Ainsi, l’an dernier, la banque hambourgeoise HSH Nordbank, numéro un mondial, a annoncé qu’elle réduisait drastiquement la voilure. Sous la pression de Bruxelles et des agences de notation, l’établissement doit réduire de moitié son portefeuille maritime d’ici 2014 en échange des aides publiques reçues pendant la crise. Effondrement des taux d’affrètement, crise de surcapacité, taux de change euro/dollar défavorable: autrefois extrêmement rentable, le financement des navires est aujourd’hui devenu une activité à risque qui fait plonger les comptes des banques. Résultat, toutes, ou presque, ferment le robinet du crédit. « Nous sentons clairement la crise », confie un porte-parole de Norddeutsche Landesbank. Le numéro 5 mondial (19,5 milliards d’actifs maritimes) s’attend lui aussi à subir des pertes sur ce segment.
Et les banques ne sont pas les seules à souffrir. Les fonds spécialisés dans le financement de navires subissent eux aussi un sévère retour de bâton. Alimentées par l’épargne des particuliers, ces sociétés achètent des navires puis les louent aux compagnies. Encouragé par d’importants avantages fiscaux, ce mécanisme unique au monde a permis à l’Allemagne de financer 5 % de la flotte mondiale et de s’imposer comme le premier pavillon en terme de porte-conteneurs avec 1 800 navires.
Mais aujourd’hui cette belle mécanique est grippée. Avec la chute des taux d’affrètement les bénéfices escomptés ne sont pas au rendez-vous. Résultat, les fonds sont pris à la gorge: une centaine d’entre eux a mis la clef sous la porte. Près de 800 autres sont sur la sellette. « Cela représente 20 % des navires battant pavillon allemand », calcule le cabinet d’expertise comptable TPW.
Des déboires qui sapent la confiance des épargnants dont certains ont tout perdu dans l’affaire. Du coup, les sommes placées ont été divisées par 7 en l’espace de quatre ans. « Les particuliers ne veulent plus entendre parler de financement maritime », confie un armateur. Alors, est-ce la fin du modèle allemand? « Non », veut croire André Tonn, directeur de Oltmann-Gruppe, l’un des fonds spécialisés sur le segment.
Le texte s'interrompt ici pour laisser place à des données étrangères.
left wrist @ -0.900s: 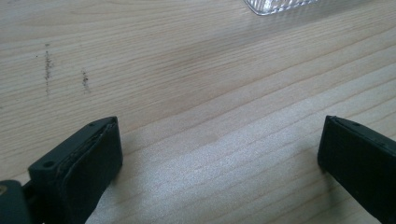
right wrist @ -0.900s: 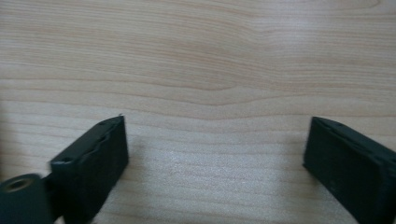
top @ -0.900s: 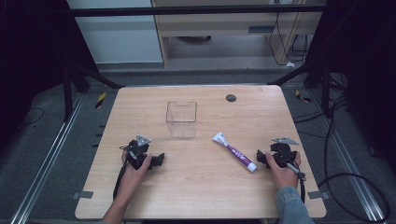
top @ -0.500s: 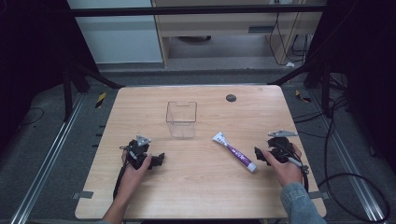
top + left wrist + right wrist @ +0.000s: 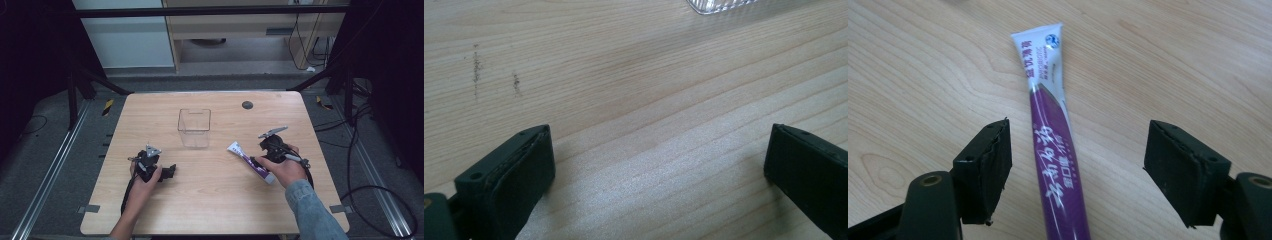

M. Tonn table sur un retour à la normale d’ici 2014, le temps de réduire les surcapacités qui plombent le marché. « La question est de savoir comment tenir jusque-là », souffle-t-il.
Car entre-temps, d’autres pourraient combler le vide et ravir à l’Allemagne sa position de leader. Les établissements chinois font figure de favoris auprès des spécialistes. Mais pour l’instant, ce sont surtout les banques scandinaves qui semblent prêtes à s’engouffrer dans la brèche: selon le Financial Times Deutschland, DNB et Nordea, respectivement deuxième et quatrième mondial, sont dans les starting-blocks. Pour elles, le retrait de Commerzbank est une bonne nouvelle: « lorsqu’un acteur important se retire, de nouvelles opportunités s’ouvrent pour ceux qui sont restés », commente Christian Kjelsrud, responsable des activités de financement maritime chez Nordea.